• **PROBLEM DETAILS**: All the data should be repeated exactly. Any image in it is left out.

::: INFORMATION SUPPLIED :::

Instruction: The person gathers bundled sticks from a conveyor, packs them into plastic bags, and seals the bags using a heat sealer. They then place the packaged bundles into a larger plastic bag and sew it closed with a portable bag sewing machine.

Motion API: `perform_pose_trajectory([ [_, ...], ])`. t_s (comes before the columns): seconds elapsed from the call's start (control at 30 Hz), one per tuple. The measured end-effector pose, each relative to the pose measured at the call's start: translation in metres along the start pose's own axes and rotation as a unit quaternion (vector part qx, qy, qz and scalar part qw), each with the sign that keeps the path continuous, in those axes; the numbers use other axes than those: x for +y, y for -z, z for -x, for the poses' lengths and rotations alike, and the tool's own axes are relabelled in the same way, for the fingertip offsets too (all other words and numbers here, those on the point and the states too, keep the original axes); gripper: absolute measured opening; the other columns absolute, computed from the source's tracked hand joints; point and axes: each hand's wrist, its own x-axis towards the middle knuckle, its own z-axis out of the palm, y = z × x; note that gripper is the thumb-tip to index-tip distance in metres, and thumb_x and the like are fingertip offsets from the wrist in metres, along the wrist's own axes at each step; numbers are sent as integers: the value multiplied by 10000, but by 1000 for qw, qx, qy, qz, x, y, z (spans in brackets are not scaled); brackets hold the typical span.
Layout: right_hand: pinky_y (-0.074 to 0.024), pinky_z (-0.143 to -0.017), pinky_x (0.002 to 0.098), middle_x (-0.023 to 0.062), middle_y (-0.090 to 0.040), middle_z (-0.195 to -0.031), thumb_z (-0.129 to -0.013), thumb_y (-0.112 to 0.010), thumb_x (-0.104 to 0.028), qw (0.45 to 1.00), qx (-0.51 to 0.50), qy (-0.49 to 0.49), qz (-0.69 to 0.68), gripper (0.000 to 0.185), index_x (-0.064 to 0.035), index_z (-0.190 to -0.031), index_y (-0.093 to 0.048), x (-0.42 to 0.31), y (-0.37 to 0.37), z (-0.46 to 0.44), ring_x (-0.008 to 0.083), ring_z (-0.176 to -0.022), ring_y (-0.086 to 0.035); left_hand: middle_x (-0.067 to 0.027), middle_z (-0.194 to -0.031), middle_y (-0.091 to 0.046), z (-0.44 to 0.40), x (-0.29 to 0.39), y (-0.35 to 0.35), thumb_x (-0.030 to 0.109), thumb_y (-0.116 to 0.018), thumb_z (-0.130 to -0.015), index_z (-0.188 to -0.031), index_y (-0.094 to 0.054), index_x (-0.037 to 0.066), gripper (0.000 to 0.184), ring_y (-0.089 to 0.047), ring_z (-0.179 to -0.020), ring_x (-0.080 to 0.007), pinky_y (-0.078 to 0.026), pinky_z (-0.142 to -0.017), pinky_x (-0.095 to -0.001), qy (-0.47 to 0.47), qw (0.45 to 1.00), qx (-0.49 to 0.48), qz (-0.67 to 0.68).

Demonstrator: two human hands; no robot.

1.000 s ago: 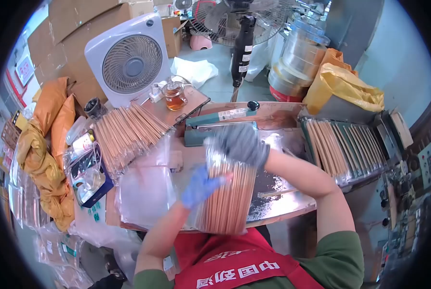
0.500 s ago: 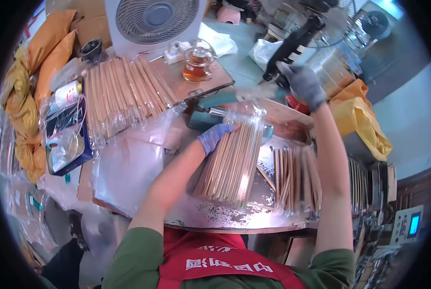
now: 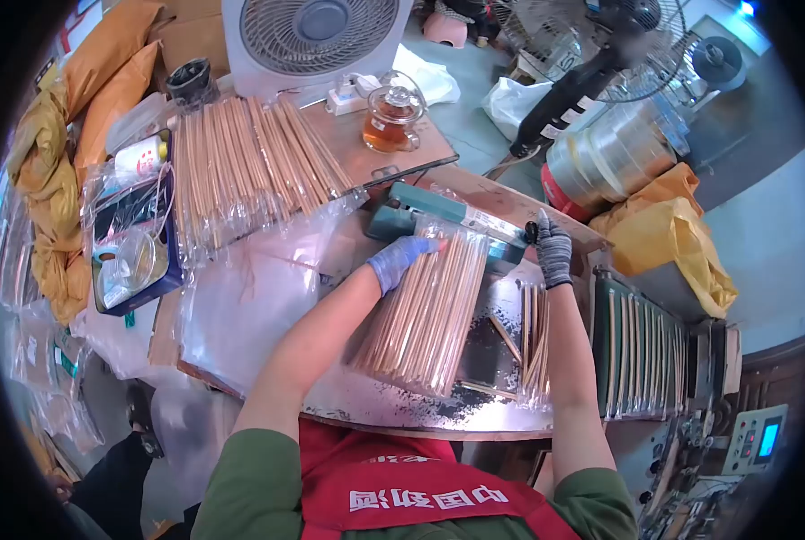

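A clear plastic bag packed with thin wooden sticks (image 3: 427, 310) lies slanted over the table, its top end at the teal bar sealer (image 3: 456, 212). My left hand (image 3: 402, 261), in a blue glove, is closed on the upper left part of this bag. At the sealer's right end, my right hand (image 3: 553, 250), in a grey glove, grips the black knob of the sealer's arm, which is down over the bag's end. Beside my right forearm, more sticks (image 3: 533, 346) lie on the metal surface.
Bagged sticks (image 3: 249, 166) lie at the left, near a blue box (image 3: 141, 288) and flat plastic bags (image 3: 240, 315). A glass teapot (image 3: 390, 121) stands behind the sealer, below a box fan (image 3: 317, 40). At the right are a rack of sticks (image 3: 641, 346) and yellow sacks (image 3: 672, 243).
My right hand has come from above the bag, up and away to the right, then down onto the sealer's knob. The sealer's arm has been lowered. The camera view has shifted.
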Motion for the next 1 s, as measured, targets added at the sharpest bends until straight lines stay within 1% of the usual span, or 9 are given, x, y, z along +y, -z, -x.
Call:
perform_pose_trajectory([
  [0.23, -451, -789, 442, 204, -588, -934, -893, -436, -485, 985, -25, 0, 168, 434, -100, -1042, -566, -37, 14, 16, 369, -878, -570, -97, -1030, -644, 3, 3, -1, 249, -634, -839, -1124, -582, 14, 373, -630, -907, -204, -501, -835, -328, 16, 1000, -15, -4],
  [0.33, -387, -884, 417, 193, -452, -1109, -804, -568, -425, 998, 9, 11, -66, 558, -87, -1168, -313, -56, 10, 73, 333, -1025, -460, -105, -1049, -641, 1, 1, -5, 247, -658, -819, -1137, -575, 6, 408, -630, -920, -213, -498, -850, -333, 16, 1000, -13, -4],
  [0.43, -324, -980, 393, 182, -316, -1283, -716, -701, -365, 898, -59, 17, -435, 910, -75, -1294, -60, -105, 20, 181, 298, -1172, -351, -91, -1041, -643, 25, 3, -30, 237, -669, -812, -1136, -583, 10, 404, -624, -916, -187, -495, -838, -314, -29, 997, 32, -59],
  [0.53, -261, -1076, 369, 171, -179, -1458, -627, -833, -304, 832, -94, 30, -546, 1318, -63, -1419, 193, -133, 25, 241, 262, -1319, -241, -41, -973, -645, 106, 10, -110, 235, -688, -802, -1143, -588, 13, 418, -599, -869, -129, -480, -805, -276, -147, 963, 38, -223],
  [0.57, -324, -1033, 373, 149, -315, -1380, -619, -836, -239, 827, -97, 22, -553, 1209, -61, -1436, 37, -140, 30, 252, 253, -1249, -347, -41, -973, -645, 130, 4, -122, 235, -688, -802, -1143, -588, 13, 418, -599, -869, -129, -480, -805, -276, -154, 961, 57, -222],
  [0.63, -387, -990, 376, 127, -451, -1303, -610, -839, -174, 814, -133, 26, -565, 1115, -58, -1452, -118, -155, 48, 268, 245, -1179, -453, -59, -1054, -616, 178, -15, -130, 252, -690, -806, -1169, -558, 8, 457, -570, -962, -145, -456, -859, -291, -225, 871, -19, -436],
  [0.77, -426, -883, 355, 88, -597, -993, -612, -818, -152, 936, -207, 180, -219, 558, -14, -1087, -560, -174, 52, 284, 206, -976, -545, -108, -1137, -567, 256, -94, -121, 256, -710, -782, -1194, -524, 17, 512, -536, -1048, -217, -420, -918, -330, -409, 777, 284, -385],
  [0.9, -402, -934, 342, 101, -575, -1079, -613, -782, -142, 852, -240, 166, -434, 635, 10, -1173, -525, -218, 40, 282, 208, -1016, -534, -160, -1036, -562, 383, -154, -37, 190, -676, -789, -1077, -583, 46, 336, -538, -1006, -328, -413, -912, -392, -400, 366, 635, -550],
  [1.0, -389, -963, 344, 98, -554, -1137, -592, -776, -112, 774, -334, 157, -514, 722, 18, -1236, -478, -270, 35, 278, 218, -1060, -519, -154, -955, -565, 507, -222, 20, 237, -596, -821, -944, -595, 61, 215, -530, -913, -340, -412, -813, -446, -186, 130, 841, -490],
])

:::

• **EXERCISE SOLUTION**:
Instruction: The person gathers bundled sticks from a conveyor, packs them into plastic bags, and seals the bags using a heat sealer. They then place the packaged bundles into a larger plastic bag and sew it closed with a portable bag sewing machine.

Motion API: `perform_pose_trajectory([ [_, ...], ])`. t_s (comes before the columns): seconds elapsed from the call's start (control at 30 Hz), one per tuple. The measured end-effector pose, each relative to the pose measured at the call's start: translation in metres along the start pose's own axes and rotation as a unit quaternion (vector part qx, qy, qz and scalar part qw), each with the sign that keeps the path continuous, in those axes; the numbers use other axes than those: x for +y, y for -z, z for -x, for the poses' lengths and rotations alike, and the tool's own axes are relabelled in the same way, for the fingertip offsets too (all other words and numbers here, those on the point and the states too, keep the original axes); gripper: absolute measured opening; the other columns absolute, computed from the source's tracked hand joints; point and axes: each hand's wrist, its own x-axis towards the middle knuckle, its own z-axis out of the palm, y = z × x; note that gripper is the thumb-tip to index-tip distance in metres, and thumb_x and the like are fingertip offsets from the wrist in metres, along the wrist's own axes at each step; numbers are sent as integers: the value multiplied by 10000, but by 1000 for qw, qx, qy, qz, x, y, z (spans in brackets are not scaled); brackets hold the typical span.
Layout: right_hand: pinky_y (-0.074 to 0.024), pinky_z (-0.143 to -0.017), pinky_x (0.002 to 0.098), middle_x (-0.023 to 0.062), middle_y (-0.090 to 0.040), middle_z (-0.195 to -0.031), thumb_z (-0.129 to -0.013), thumb_y (-0.112 to 0.010), thumb_x (-0.104 to 0.028), qw (0.45 to 1.00), qx (-0.51 to 0.50), qy (-0.49 to 0.49), qz (-0.69 to 0.68), gripper (0.000 to 0.185), index_x (-0.064 to 0.035), index_z (-0.190 to -0.031), index_y (-0.093 to 0.048), x (-0.42 to 0.31), y (-0.37 to 0.37), z (-0.46 to 0.44), ring_x (-0.008 to 0.083), ring_z (-0.176 to -0.022), ring_y (-0.086 to 0.035); left_hand: middle_x (-0.067 to 0.027), middle_z (-0.194 to -0.031), middle_y (-0.091 to 0.046), z (-0.44 to 0.40), x (-0.29 to 0.39), y (-0.35 to 0.35), thumb_x (-0.030 to 0.109), thumb_y (-0.116 to 0.018), thumb_z (-0.130 to -0.015), index_z (-0.188 to -0.031), index_y (-0.094 to 0.054), index_x (-0.037 to 0.066), gripper (0.000 to 0.184), ring_y (-0.089 to 0.047), ring_z (-0.179 to -0.020), ring_x (-0.080 to 0.007), pinky_y (-0.078 to 0.026), pinky_z (-0.142 to -0.017), pinky_x (-0.095 to -0.001), qy (-0.47 to 0.47), qw (0.45 to 1.00), qx (-0.49 to 0.48), qz (-0.67 to 0.68).

Demonstrator: two human hands; no robot.

1.000 s ago: 
0.500 s ago: 
now: 

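A clear plastic bag packed with thin wooden sticks (image 3: 427, 310) lies slanted over the table, its top end at the teal bar sealer (image 3: 456, 212). My left hand (image 3: 402, 261), in a blue glove, is closed on the upper left part of this bag. At the sealer's right end, my right hand (image 3: 553, 250), in a grey glove, grips the black knob of the sealer's arm, which is down over the bag's end. Beside my right forearm, more sticks (image 3: 533, 346) lie on the metal surface.
Bagged sticks (image 3: 249, 166) lie at the left, near a blue box (image 3: 141, 288) and flat plastic bags (image 3: 240, 315). A glass teapot (image 3: 390, 121) stands behind the sealer, below a box fan (image 3: 317, 40). At the right are a rack of sticks (image 3: 641, 346) and yellow sacks (image 3: 672, 243).
My right hand has come from above the bag, up and away to the right, then down onto the sealer's knob. The sealer's arm has been lowered. The camera view has shifted.
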Motion for the next 1 s, as measured, targets added at the sharpest bends until straight lines stay within 1% of the usual span, or 9 are given, x, y, z along +y, -z, -x.
Call:
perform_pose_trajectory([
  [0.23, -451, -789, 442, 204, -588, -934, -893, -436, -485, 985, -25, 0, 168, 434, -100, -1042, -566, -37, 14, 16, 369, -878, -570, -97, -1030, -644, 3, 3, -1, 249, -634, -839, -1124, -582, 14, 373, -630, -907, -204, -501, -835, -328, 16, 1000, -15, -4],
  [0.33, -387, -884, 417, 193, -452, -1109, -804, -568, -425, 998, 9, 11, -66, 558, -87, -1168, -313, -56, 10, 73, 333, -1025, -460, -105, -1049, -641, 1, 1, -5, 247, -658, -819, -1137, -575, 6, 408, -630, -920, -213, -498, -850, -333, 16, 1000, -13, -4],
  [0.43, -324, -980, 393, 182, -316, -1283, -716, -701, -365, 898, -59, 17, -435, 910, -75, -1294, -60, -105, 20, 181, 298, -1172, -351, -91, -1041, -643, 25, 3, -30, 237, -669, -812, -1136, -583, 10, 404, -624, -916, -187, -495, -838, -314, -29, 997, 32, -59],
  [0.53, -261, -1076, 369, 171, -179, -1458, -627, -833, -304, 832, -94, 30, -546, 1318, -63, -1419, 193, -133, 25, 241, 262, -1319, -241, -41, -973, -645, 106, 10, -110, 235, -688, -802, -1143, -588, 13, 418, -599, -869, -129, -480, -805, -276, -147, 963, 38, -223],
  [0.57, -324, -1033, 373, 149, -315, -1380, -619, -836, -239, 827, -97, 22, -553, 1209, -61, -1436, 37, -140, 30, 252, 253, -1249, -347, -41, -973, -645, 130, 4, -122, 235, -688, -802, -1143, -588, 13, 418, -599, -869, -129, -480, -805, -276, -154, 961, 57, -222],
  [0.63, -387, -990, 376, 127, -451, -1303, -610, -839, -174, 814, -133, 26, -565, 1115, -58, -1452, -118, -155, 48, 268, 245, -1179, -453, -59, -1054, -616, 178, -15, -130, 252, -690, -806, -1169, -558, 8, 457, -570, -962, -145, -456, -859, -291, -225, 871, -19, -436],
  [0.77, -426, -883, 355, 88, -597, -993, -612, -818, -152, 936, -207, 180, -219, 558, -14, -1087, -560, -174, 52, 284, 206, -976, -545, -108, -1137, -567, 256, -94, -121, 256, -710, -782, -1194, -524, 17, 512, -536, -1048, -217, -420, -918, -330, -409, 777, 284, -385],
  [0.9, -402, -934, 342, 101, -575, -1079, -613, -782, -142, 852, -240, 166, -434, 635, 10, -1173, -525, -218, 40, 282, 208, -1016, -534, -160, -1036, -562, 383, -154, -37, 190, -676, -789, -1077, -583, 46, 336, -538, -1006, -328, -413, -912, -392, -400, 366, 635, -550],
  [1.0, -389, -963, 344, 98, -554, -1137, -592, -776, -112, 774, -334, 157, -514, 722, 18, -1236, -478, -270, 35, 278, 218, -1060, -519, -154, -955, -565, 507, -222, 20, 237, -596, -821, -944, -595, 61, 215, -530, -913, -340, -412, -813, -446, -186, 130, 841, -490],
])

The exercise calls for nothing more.